Task directions> Reproduce what is written in the records below exactly, and leave out the images.
═══ Study material
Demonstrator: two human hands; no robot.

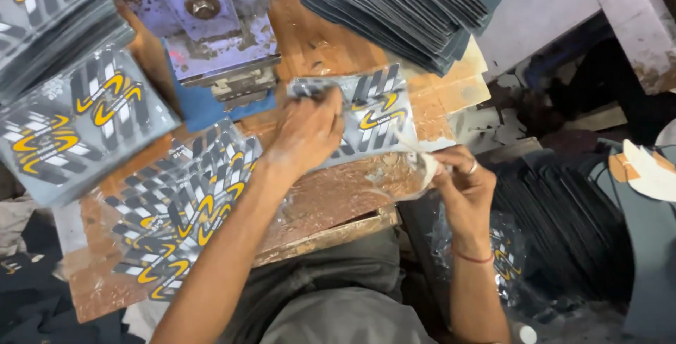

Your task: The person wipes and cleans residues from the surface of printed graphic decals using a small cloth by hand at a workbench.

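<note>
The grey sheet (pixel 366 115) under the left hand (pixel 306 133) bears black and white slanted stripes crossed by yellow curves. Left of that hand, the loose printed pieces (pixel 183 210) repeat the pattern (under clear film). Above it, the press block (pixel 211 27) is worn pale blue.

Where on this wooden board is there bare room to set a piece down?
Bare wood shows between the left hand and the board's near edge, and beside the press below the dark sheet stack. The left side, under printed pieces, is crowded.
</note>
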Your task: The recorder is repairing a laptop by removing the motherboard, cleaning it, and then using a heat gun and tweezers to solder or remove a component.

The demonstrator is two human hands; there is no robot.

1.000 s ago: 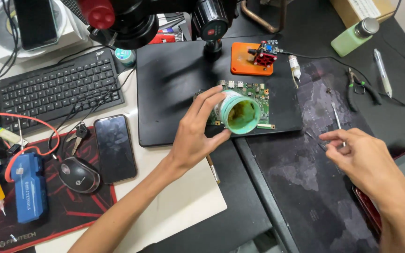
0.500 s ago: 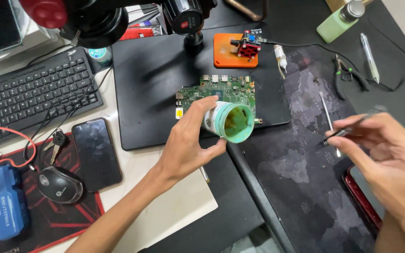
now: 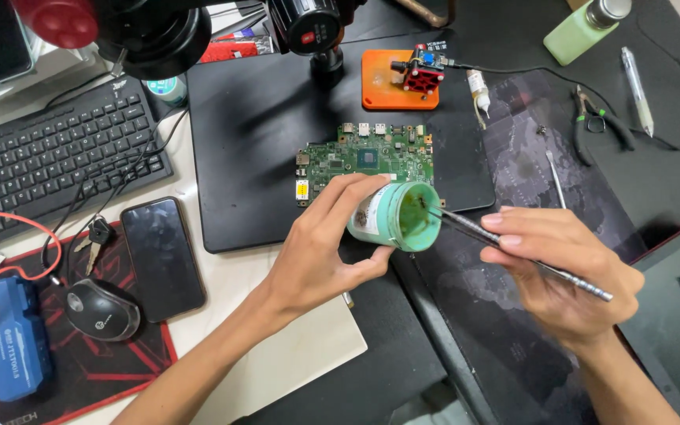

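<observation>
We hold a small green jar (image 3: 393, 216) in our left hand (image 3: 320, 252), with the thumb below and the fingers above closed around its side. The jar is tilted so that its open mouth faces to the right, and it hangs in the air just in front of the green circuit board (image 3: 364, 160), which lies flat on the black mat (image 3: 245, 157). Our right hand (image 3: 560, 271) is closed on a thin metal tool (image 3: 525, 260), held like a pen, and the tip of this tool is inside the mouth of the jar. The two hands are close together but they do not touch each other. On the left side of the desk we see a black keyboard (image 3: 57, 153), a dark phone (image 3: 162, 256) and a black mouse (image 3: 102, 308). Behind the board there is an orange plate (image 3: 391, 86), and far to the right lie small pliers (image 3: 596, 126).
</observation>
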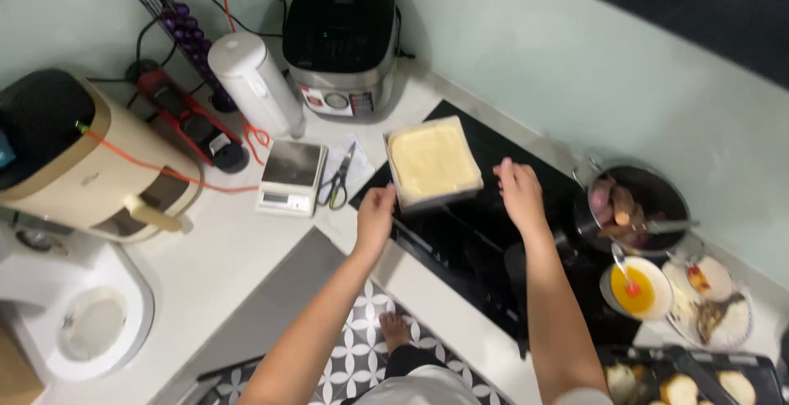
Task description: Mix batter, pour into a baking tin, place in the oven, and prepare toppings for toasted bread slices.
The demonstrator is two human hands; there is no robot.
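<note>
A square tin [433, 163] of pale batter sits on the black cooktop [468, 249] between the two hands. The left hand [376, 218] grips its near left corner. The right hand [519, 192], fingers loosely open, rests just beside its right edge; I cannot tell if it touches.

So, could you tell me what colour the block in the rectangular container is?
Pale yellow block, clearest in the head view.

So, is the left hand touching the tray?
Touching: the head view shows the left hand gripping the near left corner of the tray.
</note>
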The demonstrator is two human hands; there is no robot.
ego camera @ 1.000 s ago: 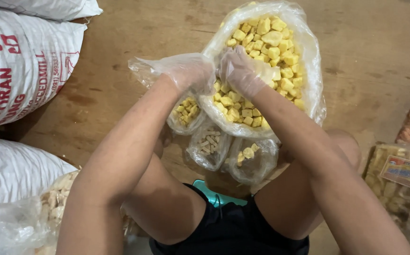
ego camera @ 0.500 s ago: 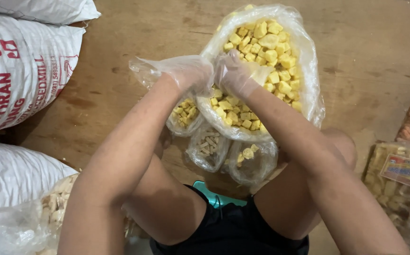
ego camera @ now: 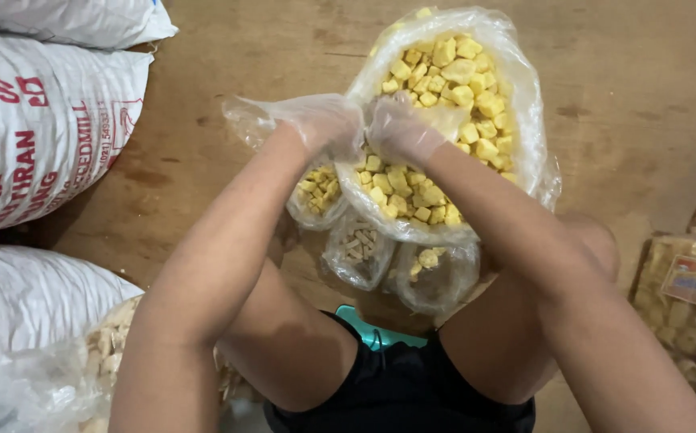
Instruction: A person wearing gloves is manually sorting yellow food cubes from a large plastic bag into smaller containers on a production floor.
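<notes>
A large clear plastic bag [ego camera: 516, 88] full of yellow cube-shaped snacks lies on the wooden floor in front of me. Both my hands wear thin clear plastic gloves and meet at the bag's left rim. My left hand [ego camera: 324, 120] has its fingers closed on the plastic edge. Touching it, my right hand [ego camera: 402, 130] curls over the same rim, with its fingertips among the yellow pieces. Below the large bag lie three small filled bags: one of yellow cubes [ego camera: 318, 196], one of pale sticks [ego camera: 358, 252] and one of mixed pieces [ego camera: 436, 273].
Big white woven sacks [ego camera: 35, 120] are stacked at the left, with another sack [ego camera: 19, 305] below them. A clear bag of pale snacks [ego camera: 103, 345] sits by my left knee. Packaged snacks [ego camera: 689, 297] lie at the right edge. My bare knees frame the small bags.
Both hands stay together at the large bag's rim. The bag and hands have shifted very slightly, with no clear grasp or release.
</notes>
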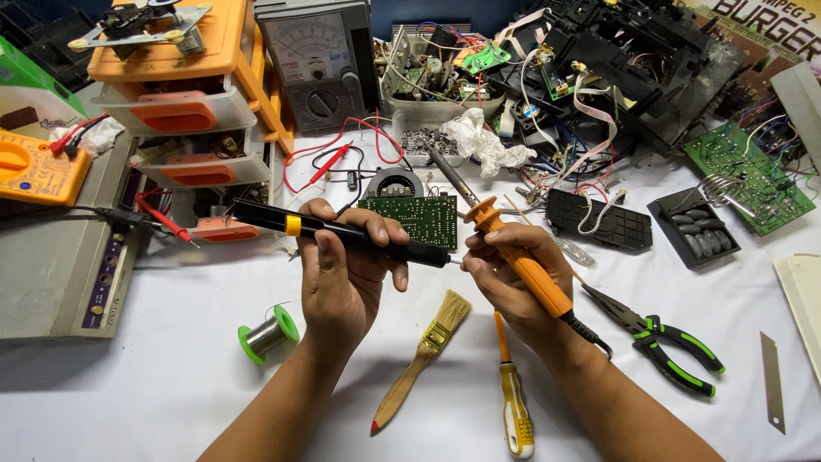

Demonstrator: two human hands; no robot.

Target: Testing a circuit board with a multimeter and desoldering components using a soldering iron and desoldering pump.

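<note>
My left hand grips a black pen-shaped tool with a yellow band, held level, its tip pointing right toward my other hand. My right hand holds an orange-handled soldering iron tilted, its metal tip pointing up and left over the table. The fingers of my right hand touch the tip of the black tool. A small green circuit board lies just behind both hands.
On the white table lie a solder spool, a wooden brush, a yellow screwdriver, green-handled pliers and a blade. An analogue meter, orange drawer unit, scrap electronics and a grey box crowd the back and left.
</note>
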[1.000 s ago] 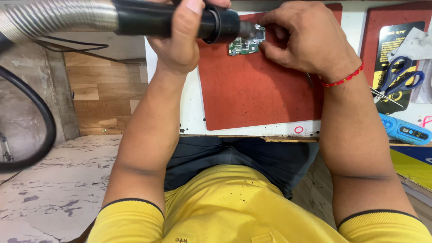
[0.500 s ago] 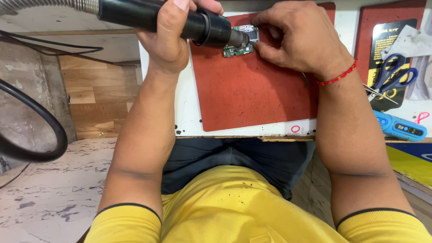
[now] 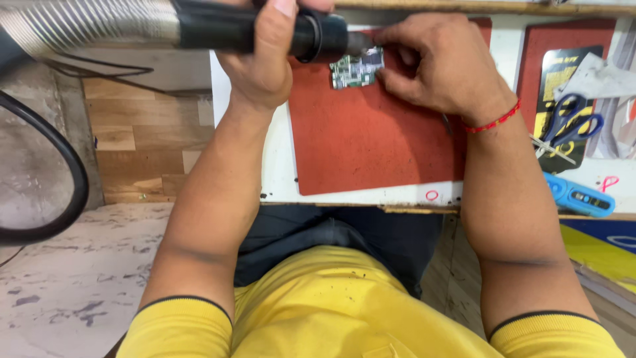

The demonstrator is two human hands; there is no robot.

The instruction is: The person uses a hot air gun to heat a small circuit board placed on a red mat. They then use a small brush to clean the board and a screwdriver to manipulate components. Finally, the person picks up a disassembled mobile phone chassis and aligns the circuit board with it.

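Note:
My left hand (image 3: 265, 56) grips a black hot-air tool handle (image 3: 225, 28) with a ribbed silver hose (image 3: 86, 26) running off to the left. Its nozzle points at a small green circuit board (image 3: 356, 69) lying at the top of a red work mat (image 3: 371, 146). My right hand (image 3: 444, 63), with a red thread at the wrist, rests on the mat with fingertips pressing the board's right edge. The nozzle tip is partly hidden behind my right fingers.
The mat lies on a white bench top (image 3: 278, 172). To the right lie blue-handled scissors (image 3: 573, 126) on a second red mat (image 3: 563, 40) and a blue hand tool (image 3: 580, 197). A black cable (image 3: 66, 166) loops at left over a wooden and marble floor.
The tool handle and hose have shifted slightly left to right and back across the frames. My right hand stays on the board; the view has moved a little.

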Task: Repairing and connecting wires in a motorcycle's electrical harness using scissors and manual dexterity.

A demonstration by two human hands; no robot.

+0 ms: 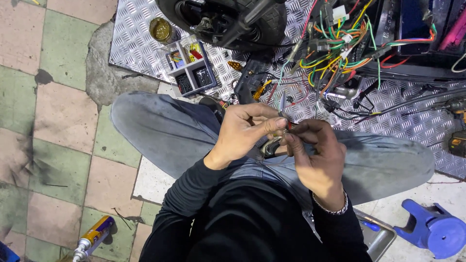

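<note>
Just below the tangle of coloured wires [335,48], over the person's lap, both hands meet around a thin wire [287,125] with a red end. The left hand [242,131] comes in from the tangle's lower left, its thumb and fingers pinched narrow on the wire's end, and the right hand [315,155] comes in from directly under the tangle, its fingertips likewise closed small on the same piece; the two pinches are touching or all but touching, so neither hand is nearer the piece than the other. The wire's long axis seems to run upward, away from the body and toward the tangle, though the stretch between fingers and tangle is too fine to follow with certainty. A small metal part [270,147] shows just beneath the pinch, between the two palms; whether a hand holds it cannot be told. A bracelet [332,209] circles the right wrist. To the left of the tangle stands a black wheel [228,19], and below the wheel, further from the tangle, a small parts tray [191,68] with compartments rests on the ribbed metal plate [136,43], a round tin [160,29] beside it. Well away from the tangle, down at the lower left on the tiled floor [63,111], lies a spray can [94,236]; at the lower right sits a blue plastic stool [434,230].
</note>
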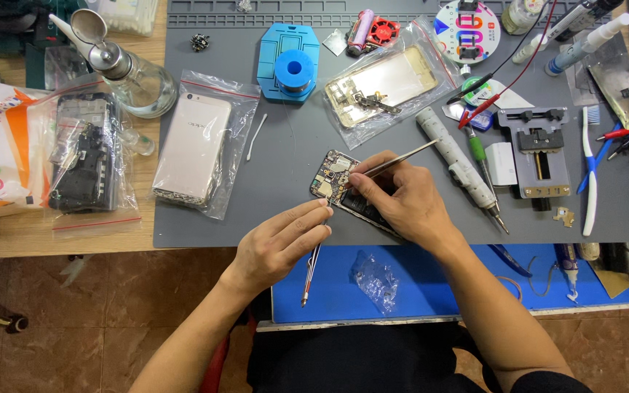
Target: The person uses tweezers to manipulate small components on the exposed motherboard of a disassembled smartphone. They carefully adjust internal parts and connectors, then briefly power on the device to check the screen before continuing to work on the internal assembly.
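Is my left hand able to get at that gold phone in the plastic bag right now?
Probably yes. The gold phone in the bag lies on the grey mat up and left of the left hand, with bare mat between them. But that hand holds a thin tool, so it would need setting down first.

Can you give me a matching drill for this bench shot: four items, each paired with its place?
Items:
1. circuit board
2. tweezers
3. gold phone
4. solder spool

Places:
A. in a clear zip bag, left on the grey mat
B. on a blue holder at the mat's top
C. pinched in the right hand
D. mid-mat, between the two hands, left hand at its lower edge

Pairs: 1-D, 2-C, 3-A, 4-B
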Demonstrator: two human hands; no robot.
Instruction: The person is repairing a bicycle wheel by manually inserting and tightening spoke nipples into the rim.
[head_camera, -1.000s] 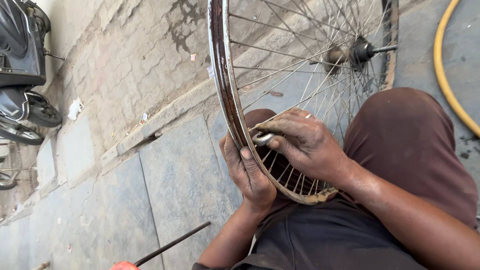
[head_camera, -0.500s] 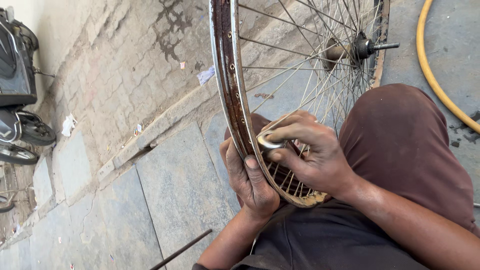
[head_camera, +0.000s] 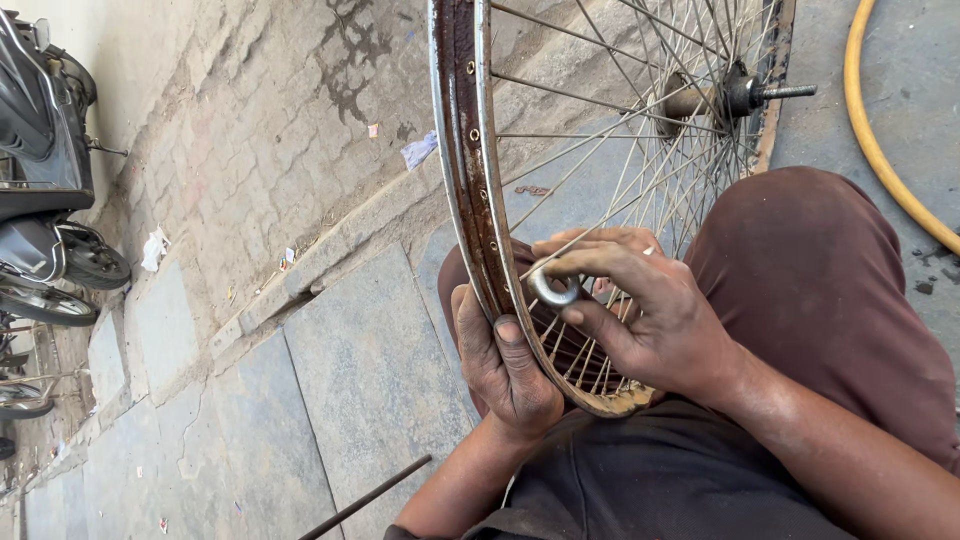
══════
Response to this task>
Demonstrator: two human hands; no robot.


Your task: The person wipes and cleans residues from the surface of printed graphic decals using a small cloth by hand at a workbench.

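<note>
The grey sheet (pixel 366 115) under the left hand (pixel 306 133) bears black and white slanted stripes crossed by yellow curves. Left of that hand, the loose printed pieces (pixel 183 210) repeat the pattern (under clear film). Above it, the press block (pixel 211 27) is worn pale blue.

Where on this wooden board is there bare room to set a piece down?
Bare wood shows between the left hand and the board's near edge, and beside the press below the dark sheet stack. The left side, under printed pieces, is crowded.
</note>
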Your task: The recorder is repairing a laptop by removing the motherboard, cleaning it, and then using a heat gun and tweezers to solder or remove a component.

The demonstrator is two human hands; there is no robot.

1.000 s ago: 
0.500 s ago: 
now: 

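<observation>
We hold a small green jar (image 3: 393, 216) in our left hand (image 3: 320, 252), with the thumb below and the fingers above closed around its side. The jar is tilted so that its open mouth faces to the right, and it hangs in the air just in front of the green circuit board (image 3: 364, 160), which lies flat on the black mat (image 3: 245, 157). Our right hand (image 3: 560, 271) is closed on a thin metal tool (image 3: 525, 260), held like a pen, and the tip of this tool is inside the mouth of the jar. The two hands are close together but they do not touch each other. On the left side of the desk we see a black keyboard (image 3: 57, 153), a dark phone (image 3: 162, 256) and a black mouse (image 3: 102, 308). Behind the board there is an orange plate (image 3: 391, 86), and far to the right lie small pliers (image 3: 596, 126).
</observation>
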Task description: Mix batter, pour into a baking tin, place in the oven, and prepare toppings for toasted bread slices.
The demonstrator is two human hands; there is no robot.
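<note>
A square tin [433, 163] of pale batter sits on the black cooktop [468, 249] between the two hands. The left hand [376, 218] grips its near left corner. The right hand [519, 192], fingers loosely open, rests just beside its right edge; I cannot tell if it touches.

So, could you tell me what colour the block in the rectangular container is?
Pale yellow block, clearest in the head view.

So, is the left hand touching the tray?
Touching: the head view shows the left hand gripping the near left corner of the tray.
</note>
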The demonstrator is two human hands; there is no robot.
ego camera @ 1.000 s ago: 
ego camera @ 0.500 s ago: 
ego camera @ now: 
Instruction: A person wearing gloves is manually sorting yellow food cubes from a large plastic bag into smaller containers on a production floor.
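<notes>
A large clear plastic bag [ego camera: 516, 88] full of yellow cube-shaped snacks lies on the wooden floor in front of me. Both my hands wear thin clear plastic gloves and meet at the bag's left rim. My left hand [ego camera: 324, 120] has its fingers closed on the plastic edge. Touching it, my right hand [ego camera: 402, 130] curls over the same rim, with its fingertips among the yellow pieces. Below the large bag lie three small filled bags: one of yellow cubes [ego camera: 318, 196], one of pale sticks [ego camera: 358, 252] and one of mixed pieces [ego camera: 436, 273].
Big white woven sacks [ego camera: 35, 120] are stacked at the left, with another sack [ego camera: 19, 305] below them. A clear bag of pale snacks [ego camera: 103, 345] sits by my left knee. Packaged snacks [ego camera: 689, 297] lie at the right edge. My bare knees frame the small bags.
Both hands stay together at the large bag's rim. The bag and hands have shifted very slightly, with no clear grasp or release.
</notes>
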
Demonstrator: two human hands; no robot.

Target: Testing a circuit board with a multimeter and desoldering components using a soldering iron and desoldering pump.

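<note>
My left hand grips a black pen-shaped tool with a yellow band, held level, its tip pointing right toward my other hand. My right hand holds an orange-handled soldering iron tilted, its metal tip pointing up and left over the table. The fingers of my right hand touch the tip of the black tool. A small green circuit board lies just behind both hands.
On the white table lie a solder spool, a wooden brush, a yellow screwdriver, green-handled pliers and a blade. An analogue meter, orange drawer unit, scrap electronics and a grey box crowd the back and left.
</note>
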[1.000 s ago] 
[0.500 s ago] 
[now] 

The demonstrator is two human hands; there is no robot.

The instruction is: The person uses a hot air gun to heat a small circuit board placed on a red mat. They then use a small brush to clean the board and a screwdriver to manipulate components. Finally, the person picks up a disassembled mobile phone chassis and aligns the circuit board with it.

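Note:
My left hand (image 3: 265, 56) grips a black hot-air tool handle (image 3: 225, 28) with a ribbed silver hose (image 3: 86, 26) running off to the left. Its nozzle points at a small green circuit board (image 3: 356, 69) lying at the top of a red work mat (image 3: 371, 146). My right hand (image 3: 444, 63), with a red thread at the wrist, rests on the mat with fingertips pressing the board's right edge. The nozzle tip is partly hidden behind my right fingers.
The mat lies on a white bench top (image 3: 278, 172). To the right lie blue-handled scissors (image 3: 573, 126) on a second red mat (image 3: 563, 40) and a blue hand tool (image 3: 580, 197). A black cable (image 3: 66, 166) loops at left over a wooden and marble floor.
The tool handle and hose have shifted slightly left to right and back across the frames. My right hand stays on the board; the view has moved a little.
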
Task: Repairing and connecting wires in a motorcycle's electrical harness using scissors and manual dexterity.

A demonstration by two human hands; no robot.

+0 ms: 

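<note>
Just below the tangle of coloured wires [335,48], over the person's lap, both hands meet around a thin wire [287,125] with a red end. The left hand [242,131] comes in from the tangle's lower left, its thumb and fingers pinched narrow on the wire's end, and the right hand [315,155] comes in from directly under the tangle, its fingertips likewise closed small on the same piece; the two pinches are touching or all but touching, so neither hand is nearer the piece than the other. The wire's long axis seems to run upward, away from the body and toward the tangle, though the stretch between fingers and tangle is too fine to follow with certainty. A small metal part [270,147] shows just beneath the pinch, between the two palms; whether a hand holds it cannot be told. A bracelet [332,209] circles the right wrist. To the left of the tangle stands a black wheel [228,19], and below the wheel, further from the tangle, a small parts tray [191,68] with compartments rests on the ribbed metal plate [136,43], a round tin [160,29] beside it. Well away from the tangle, down at the lower left on the tiled floor [63,111], lies a spray can [94,236]; at the lower right sits a blue plastic stool [434,230].
</note>
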Target: The person uses tweezers to manipulate small components on the exposed motherboard of a disassembled smartphone. They carefully adjust internal parts and connectors, then briefly power on the device to check the screen before continuing to work on the internal assembly.
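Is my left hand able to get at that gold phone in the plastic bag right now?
Probably yes. The gold phone in the bag lies on the grey mat up and left of the left hand, with bare mat between them. But that hand holds a thin tool, so it would need setting down first.

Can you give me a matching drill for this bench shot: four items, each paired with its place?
Items:
1. circuit board
2. tweezers
3. gold phone
4. solder spool

Places:
A. in a clear zip bag, left on the grey mat
B. on a blue holder at the mat's top
C. pinched in the right hand
D. mid-mat, between the two hands, left hand at its lower edge

Pairs: 1-D, 2-C, 3-A, 4-B
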Demonstrator: two human hands; no robot.
Instruction: The person is repairing a bicycle wheel by manually inserting and tightening spoke nipples into the rim.
[head_camera, -1.000s] 
[head_camera, -0.500s] 
[head_camera, +0.000s] 

There's no more to the answer.